**TO DO**
Tell how many lines in the data hold "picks", giving that figure alone.
=======
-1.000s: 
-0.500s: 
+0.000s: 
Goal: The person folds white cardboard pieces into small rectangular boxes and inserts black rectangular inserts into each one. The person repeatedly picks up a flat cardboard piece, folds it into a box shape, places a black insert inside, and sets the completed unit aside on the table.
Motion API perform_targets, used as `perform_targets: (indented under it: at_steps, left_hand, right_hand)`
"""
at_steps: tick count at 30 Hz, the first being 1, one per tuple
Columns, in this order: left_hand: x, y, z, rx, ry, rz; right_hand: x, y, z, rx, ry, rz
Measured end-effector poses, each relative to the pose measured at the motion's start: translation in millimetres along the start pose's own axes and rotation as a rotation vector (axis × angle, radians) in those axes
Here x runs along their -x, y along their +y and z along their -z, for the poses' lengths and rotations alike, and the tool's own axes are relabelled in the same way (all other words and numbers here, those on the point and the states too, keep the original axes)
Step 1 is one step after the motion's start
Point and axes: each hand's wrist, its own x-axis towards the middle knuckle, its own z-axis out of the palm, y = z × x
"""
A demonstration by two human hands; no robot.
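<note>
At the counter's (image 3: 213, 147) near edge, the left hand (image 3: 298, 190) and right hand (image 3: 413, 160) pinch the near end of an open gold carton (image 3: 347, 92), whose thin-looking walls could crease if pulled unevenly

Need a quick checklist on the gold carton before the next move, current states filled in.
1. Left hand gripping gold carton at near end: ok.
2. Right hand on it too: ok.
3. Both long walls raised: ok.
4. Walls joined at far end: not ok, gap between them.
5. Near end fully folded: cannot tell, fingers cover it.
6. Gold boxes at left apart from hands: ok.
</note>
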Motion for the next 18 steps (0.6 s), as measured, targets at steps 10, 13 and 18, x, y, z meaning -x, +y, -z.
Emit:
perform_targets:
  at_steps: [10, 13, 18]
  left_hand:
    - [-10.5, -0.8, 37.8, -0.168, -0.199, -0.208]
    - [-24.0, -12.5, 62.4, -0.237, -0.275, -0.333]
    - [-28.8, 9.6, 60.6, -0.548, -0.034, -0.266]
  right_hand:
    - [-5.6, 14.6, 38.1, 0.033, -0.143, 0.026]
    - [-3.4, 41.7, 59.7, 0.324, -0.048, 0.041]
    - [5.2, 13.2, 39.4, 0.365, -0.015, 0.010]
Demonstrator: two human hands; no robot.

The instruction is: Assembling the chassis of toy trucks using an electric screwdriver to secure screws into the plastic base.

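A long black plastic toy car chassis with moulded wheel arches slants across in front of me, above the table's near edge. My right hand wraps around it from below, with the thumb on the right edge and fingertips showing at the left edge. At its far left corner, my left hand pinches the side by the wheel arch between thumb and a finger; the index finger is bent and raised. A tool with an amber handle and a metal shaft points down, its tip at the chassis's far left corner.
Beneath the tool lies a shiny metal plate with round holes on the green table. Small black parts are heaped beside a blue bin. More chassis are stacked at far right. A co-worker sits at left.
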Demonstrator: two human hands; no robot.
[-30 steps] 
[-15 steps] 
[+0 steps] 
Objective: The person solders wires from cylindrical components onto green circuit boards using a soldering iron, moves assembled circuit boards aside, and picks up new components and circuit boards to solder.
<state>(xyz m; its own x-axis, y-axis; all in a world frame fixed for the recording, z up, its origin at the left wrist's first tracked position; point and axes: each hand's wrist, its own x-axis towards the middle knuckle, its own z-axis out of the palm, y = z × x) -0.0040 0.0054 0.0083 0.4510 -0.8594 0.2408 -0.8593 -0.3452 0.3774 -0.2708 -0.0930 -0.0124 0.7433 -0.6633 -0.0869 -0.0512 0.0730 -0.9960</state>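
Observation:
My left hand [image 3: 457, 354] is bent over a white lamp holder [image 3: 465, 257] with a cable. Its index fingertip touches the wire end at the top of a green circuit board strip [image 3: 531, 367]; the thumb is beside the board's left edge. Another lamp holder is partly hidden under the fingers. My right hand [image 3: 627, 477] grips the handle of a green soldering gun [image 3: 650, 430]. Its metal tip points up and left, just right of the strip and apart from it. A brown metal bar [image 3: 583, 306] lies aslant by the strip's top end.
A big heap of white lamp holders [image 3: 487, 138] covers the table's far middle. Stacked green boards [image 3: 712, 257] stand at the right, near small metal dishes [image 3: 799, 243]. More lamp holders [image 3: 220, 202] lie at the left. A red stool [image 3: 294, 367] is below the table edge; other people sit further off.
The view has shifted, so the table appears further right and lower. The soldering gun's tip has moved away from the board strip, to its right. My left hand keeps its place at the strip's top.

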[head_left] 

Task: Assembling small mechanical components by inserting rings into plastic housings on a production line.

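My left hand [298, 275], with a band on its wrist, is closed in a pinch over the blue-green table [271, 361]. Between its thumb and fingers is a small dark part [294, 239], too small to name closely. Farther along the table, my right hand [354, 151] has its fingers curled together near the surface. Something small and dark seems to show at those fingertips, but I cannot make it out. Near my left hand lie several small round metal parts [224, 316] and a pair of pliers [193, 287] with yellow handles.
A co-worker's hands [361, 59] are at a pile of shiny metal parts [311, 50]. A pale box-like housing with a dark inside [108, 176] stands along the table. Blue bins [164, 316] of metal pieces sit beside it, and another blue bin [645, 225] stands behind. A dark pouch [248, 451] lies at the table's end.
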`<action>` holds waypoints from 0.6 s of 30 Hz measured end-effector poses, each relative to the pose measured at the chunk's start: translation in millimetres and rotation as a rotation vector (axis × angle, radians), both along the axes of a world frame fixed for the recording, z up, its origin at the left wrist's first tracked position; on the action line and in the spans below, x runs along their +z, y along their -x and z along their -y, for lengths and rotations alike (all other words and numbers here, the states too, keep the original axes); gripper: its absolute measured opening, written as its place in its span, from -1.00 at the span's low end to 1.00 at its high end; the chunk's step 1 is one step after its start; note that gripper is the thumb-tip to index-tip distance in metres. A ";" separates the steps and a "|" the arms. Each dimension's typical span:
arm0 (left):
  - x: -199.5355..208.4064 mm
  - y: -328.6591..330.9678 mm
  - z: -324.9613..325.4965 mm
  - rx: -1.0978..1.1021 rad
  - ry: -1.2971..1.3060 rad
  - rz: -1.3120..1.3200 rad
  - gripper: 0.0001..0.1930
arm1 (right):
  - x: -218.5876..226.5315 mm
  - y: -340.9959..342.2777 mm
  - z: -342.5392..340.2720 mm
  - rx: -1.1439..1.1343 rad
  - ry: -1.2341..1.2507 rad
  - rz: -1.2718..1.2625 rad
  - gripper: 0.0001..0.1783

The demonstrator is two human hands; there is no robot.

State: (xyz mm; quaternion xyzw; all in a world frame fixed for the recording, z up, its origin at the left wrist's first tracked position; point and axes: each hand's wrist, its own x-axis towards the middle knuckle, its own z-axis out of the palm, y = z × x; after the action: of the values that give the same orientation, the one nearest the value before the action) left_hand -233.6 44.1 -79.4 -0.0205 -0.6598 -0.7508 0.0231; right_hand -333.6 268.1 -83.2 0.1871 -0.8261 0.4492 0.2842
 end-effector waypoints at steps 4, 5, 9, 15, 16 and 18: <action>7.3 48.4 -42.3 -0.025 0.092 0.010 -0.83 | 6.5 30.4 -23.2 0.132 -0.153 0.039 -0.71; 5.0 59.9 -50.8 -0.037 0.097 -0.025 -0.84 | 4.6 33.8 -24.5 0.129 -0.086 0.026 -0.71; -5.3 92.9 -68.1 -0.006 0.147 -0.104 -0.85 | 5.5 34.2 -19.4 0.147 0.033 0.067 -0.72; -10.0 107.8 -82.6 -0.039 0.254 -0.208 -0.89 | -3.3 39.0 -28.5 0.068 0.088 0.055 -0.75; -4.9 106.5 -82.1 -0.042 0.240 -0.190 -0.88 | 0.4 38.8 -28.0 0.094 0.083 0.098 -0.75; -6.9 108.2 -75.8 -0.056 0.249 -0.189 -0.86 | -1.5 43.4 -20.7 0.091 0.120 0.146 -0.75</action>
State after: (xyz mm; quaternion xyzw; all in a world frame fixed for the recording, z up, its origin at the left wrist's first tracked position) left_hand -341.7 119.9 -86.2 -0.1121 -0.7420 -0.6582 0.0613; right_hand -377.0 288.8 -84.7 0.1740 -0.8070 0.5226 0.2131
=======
**PROBLEM SOLUTION**
2